The Flin Flon Reminder sent 13 questions to all of the candidates running to become the next Churchill-Keewatinook Aski MP in the Oct. 21 election. Four of them provided answers. People's Party of Canada candidate Kenneth Klyne did not respond.
What do you feel are your qualifications for federal office?
I have been involved in billion-dollar capital infrastructure projects for the last 12 years in a supervisory management role where my job was to “fix chaos.” I doubt the government will be much different. Lots of talking heads in the House of Commons, but you can find your fixers in the different government agencies.
What is your plan for the future of the economy? What role will industry/mining play in that plan?
Greens aren’t against mining; we are against tailings ponds. Especially ones left behind by corporations that declare bankruptcy and then leave for the taxpayer to clean up. We have a shocking amount of lithium in the north, those mining claims could literally be what saves the world.
What have been the main issues you’ve heard from people in this riding?
Cost of living, reduction of or no government services, no help for seniors, youth, the list goes on. The fact that no one seems to be listening at all to the issues of the north or the people themselves.
What measures to benefit Northern Manitoba would you wish to add to a federal budget?
The biggest thing to boost the local economies of the north would be the universal basic income program. This one program would lift most of the riding out of poverty and give them some breathing room. There are a lot of scared seniors out there so a national pharmacare program would be a boost as well.
What is your plan regarding northern health care? What role can the federal government play in health issues?
We need major investments to get specialists up north, but we also need the equipment. It’s like no one ever looked at a population growth chart in the last 30 years and asked themselves “Hey, you know we have all these baby boomers retiring, maybe we should invest in health care?” Is anyone even thinking in Ottawa?
What are your main concerns regarding environmental conservation? Do you support a carbon tax?
The Greens have the most ambitious plan compared to any other party. It is bold, because it is necessary for the survival of our species. We are subsidizing the oil and gas industry $3.3 billion a year with taxpayer dollars! We need to stop these subsidies, that only benefit rich corporations for polluting.
Where do you stand on immigration to Canada? What impact do you think immigration could have for the north?
Unless you are Indigenous, the entire north was built on immigration. Canada’s worker to retiree ratio is about four to one, so immigration is very necessary for a healthy economy. In the north, immigration has brought a lot of positive investment with the purchases of businesses which hire local people and filling the gaps in skilled jobs.
What is your stance on electoral reform? Would changing Canada’s electoral system be a priority for you?

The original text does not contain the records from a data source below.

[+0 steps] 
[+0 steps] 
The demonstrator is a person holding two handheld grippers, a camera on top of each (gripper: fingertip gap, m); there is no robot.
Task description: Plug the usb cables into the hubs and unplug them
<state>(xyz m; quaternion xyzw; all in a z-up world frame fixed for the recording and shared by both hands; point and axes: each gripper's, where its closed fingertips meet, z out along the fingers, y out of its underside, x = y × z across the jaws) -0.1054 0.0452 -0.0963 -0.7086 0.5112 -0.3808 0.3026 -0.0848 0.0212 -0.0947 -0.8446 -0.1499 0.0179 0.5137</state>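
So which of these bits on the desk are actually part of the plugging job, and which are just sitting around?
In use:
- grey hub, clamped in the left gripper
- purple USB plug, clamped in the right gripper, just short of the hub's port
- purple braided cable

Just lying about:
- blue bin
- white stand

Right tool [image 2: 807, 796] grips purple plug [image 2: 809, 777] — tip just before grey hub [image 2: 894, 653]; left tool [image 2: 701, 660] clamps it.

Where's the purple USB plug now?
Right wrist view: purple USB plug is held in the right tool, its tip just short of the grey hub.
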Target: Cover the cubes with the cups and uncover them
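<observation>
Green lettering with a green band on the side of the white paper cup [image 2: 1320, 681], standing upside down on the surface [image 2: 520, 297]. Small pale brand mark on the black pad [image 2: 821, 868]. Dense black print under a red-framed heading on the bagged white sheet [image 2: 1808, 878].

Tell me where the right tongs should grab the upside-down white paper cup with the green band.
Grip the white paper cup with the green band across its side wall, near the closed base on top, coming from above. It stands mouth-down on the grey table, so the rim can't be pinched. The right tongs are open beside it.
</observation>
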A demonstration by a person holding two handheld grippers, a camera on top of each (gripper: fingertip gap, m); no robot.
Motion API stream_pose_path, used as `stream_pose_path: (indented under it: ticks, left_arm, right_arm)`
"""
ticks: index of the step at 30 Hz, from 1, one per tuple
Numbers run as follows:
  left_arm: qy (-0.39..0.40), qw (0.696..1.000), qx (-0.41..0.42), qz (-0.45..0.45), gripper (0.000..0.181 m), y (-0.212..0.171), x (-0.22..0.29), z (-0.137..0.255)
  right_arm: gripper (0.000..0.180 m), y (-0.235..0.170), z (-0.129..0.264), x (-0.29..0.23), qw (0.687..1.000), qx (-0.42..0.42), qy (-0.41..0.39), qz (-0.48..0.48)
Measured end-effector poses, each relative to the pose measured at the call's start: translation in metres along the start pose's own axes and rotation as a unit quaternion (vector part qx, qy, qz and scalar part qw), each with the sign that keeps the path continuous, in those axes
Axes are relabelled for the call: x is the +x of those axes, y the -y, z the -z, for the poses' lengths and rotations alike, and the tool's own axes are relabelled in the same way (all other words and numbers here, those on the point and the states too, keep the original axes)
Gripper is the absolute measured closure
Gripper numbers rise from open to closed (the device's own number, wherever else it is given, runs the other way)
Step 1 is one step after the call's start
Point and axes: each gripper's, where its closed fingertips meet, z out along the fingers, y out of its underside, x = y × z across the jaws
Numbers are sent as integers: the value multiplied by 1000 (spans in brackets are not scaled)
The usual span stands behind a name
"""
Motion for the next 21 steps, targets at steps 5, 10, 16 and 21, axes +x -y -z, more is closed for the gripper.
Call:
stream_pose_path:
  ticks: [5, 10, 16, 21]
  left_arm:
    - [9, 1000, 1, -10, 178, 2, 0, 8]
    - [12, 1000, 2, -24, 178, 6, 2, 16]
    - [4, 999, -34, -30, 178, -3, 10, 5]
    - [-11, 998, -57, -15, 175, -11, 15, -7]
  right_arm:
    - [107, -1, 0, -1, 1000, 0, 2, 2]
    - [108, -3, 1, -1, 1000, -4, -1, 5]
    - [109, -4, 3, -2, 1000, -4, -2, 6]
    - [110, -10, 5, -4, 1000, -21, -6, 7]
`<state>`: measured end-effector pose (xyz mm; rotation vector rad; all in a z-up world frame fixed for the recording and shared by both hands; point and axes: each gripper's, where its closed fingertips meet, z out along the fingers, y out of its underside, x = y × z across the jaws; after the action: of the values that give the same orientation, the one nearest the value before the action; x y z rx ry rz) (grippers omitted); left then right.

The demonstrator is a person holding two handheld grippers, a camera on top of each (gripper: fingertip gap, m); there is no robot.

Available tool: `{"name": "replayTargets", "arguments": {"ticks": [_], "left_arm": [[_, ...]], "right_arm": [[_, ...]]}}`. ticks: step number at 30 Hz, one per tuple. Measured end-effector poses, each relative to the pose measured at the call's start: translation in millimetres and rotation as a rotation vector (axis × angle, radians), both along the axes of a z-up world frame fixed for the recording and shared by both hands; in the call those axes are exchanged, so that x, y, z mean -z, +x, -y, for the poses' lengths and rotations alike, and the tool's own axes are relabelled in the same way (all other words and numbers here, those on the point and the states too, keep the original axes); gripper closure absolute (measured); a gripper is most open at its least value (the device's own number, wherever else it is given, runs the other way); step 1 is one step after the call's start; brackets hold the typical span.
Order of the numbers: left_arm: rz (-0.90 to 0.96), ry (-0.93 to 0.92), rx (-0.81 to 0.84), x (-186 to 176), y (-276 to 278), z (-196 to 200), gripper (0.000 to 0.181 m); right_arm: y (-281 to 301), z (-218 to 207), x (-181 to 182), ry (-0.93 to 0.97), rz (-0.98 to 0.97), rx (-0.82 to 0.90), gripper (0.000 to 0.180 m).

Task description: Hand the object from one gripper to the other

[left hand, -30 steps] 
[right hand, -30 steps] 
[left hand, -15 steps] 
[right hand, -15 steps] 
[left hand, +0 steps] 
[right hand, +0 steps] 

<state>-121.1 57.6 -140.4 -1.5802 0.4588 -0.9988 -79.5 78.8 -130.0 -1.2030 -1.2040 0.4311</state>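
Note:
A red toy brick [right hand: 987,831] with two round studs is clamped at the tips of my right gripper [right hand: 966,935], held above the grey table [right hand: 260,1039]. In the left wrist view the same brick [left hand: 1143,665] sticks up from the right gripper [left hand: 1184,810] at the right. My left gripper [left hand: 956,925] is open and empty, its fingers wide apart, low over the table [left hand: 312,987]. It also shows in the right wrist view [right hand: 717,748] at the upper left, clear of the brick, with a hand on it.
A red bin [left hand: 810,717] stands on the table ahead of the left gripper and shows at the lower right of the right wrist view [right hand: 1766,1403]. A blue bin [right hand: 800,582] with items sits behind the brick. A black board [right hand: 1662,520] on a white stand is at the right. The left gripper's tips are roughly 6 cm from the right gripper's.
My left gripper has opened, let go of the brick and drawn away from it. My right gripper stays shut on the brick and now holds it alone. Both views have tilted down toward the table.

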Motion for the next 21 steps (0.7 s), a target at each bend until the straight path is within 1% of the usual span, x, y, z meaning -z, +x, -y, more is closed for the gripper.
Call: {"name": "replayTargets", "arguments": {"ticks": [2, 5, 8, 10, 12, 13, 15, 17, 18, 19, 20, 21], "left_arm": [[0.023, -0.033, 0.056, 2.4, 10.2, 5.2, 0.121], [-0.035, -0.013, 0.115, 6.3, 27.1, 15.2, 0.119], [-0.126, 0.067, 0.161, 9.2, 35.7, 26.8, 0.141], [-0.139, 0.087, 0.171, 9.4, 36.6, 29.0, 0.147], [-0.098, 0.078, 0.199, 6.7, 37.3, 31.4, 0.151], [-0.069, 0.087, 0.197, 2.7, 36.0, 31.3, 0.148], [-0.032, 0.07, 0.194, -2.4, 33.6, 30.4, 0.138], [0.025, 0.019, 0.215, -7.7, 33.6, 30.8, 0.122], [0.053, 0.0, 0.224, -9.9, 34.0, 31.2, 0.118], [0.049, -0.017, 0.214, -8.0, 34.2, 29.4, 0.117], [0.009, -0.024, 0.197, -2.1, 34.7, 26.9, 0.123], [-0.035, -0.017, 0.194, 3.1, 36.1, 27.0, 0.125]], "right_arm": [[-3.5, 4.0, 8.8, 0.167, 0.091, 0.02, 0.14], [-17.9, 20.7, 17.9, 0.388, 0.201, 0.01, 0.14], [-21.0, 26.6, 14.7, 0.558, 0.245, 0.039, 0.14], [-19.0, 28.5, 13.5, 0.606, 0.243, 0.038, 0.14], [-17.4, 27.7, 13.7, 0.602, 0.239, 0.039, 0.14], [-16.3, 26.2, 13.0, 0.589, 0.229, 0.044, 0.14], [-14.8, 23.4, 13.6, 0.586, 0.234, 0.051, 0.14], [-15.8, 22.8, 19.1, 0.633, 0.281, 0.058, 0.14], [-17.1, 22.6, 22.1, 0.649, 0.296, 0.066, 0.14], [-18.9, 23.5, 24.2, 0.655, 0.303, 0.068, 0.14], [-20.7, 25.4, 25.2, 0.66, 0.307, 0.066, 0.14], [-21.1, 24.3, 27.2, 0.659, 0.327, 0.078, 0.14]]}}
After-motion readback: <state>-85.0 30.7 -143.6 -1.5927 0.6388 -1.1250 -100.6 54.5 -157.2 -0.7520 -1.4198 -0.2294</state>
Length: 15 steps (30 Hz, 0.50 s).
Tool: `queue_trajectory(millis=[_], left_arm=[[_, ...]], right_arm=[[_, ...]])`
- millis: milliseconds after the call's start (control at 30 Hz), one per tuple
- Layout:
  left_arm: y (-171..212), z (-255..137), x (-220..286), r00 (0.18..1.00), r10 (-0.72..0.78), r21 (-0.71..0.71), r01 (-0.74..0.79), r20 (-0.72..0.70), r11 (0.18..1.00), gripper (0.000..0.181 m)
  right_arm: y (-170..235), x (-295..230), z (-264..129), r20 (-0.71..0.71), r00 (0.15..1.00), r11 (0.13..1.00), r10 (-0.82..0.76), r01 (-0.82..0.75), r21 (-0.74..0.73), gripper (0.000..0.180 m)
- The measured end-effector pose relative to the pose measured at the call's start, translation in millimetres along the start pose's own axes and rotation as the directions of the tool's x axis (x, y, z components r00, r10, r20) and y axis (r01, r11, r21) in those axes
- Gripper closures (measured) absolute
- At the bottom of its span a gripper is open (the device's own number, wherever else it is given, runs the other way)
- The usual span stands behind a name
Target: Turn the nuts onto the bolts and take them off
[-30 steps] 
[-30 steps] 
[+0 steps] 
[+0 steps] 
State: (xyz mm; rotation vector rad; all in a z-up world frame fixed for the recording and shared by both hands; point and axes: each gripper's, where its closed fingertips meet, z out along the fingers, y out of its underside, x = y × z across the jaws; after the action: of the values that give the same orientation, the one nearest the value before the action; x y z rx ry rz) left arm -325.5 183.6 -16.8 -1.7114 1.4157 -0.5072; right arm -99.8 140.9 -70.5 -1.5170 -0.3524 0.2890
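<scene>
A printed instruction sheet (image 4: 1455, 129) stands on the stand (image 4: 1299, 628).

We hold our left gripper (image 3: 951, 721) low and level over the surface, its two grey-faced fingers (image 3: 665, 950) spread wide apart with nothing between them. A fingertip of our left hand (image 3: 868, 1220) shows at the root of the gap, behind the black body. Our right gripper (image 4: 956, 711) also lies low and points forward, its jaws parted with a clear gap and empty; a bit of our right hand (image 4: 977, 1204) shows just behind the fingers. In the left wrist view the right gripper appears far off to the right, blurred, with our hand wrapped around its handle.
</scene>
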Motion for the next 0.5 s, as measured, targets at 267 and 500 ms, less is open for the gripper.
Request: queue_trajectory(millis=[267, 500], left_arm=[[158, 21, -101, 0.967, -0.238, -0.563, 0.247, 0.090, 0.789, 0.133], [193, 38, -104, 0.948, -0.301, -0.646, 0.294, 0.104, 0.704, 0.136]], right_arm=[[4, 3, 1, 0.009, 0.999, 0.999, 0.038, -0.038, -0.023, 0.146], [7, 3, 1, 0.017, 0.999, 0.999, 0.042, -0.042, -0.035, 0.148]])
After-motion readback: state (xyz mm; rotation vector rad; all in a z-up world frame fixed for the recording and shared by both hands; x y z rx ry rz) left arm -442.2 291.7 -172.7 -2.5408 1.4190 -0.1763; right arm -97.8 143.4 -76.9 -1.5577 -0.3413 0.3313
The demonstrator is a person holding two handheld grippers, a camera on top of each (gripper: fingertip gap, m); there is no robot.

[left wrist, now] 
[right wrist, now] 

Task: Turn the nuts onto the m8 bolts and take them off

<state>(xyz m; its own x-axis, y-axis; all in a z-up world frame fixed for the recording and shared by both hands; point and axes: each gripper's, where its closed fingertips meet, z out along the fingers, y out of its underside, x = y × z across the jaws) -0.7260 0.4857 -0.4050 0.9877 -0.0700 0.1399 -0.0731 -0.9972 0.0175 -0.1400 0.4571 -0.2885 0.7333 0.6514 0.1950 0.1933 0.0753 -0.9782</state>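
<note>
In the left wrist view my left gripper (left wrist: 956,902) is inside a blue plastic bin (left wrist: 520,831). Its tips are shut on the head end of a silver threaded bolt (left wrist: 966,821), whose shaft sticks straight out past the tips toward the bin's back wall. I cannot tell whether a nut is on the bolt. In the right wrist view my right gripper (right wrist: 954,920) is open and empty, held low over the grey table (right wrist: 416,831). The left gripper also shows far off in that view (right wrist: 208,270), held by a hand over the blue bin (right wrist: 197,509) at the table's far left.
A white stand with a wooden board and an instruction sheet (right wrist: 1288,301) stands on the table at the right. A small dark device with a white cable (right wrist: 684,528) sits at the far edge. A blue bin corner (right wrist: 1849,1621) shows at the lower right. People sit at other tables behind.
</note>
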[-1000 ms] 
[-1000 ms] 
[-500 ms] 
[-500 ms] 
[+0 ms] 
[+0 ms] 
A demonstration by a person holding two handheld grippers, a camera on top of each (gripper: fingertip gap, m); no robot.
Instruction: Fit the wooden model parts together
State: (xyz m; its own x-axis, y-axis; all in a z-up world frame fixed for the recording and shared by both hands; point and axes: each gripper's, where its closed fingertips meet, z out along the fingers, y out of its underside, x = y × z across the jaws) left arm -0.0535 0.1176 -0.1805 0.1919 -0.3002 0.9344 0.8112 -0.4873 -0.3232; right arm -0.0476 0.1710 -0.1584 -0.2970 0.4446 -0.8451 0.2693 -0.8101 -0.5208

One hundred per cent behind it. It is insane that the Liberals got 39 per cent of the vote, and thus more than 50 per cent of the seats and 100 per cent of the power. We achieve way more as a country in minority governments than with majority rule. Minority governments encourage collaboration. Every single vote should count towards the percentage of MPs each party gets.
What measures would you propose to help remote Indigenous communities?
Universal basic income would be the most immediate positive effect to remote Indigenous communities. As an Indigenous person who is related to probably half of Northern Manitoba by now, it was important to me that the Greens had a comprehensive plan to help. Our first platform item isn’t on the climate emergency but rather reconciliation with Indigenous Peoples.
How do you feel about negative campaigning? Would you consider you and/or your party to be running a clean campaign? What about your opponents?
It is hard not to get frustrated, but you take a deep breath and move on. Greens have always been attacked from the other parties, especially now since we are gaining ground, have record support and record fundraising. When they fear the support you are getting, the other parties attack you.
What policy or practice do you disagree with your party on and why? Would you consider breaking rank with the party on that issue?
Greens are responsible to their constituents first, then party. I can argue with Elizabeth May all day long and she’ll ask, “Did you fight for your constituents?” When I say yes, then I did what I was supposed to do as a Green MP. Green votes aren’t whipped. So if I did have issues, I’m allowed to have them.
In 30 words or less–What is your elevator pitch for undecided voters?
I think we have been ignored for 30 years by our politicians sent to represent us. We need action, not more talk. Your children’s lives depend on it.
What question do you wish we would have asked?
I would have asked why the other candidates think they are worth $175,000 a year plus expenses. If you don’t do anything, you should be recalled. If you are going to stand for office, you should be able to give a detailed reason why you should be the MP and give the constituents status reports of your efforts.